(TASK TO CARRY OUT)
Using the records below, give again exactly the lines from the line that contains "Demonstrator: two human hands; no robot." through the line that contains "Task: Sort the", both ends included, and only those.

□ □ □ □ □

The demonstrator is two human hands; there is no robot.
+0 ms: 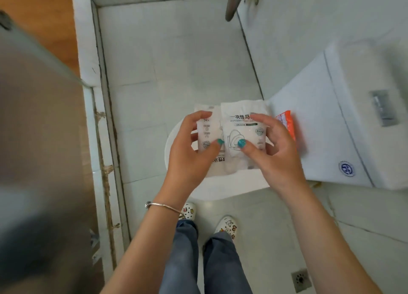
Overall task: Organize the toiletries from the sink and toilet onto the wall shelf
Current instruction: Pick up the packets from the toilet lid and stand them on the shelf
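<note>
Above the closed white toilet lid (293,99) I hold two white plastic packets of disposable toilet seat covers. My left hand (189,152) grips the left packet (206,135), thumb on its front and fingers curled over its top edge. My right hand (273,148) pinches the right packet (240,126), which overlaps the left one and shows a line drawing of a toilet. An orange and white packet (289,126) lies on the lid just right of my right hand, partly hidden by it. The wall shelf and the sink are out of view.
The toilet tank (364,108) with its flush button stands at the right. A blurred grey door or panel (37,139) fills the left. Pipes (234,2) hang at the top. A floor drain (301,279) sits in the tiles near my feet.
</note>
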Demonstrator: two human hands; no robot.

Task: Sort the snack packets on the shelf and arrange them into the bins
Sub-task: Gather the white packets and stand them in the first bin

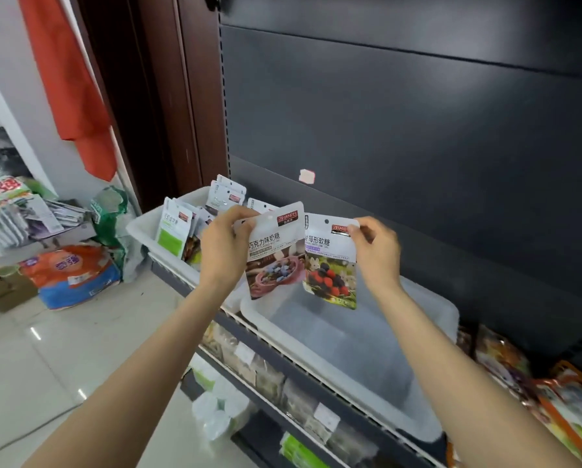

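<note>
My left hand [223, 244] pinches the top left corner of a white snack packet with a chocolate picture [274, 255]. My right hand [377, 248] pinches the top right corner of a white packet with a berry picture [330, 265]. Both packets hang upright, side by side, above a translucent white bin [428, 420] on the shelf. The part of this bin that shows holds nothing. To its left stands a second white bin [141, 231] holding several upright packets, one with a green front [172, 231].
The dark shelf back panel [417, 146] rises behind the bins. Orange snack bags [559, 400] lie on the shelf at the right. A lower shelf [282, 383] carries more packets. On the floor at the left sit an orange-blue bag [73, 275] and stacked goods.
</note>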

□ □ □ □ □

(TASK RESPONSE)
Demonstrator: two human hands; no robot.

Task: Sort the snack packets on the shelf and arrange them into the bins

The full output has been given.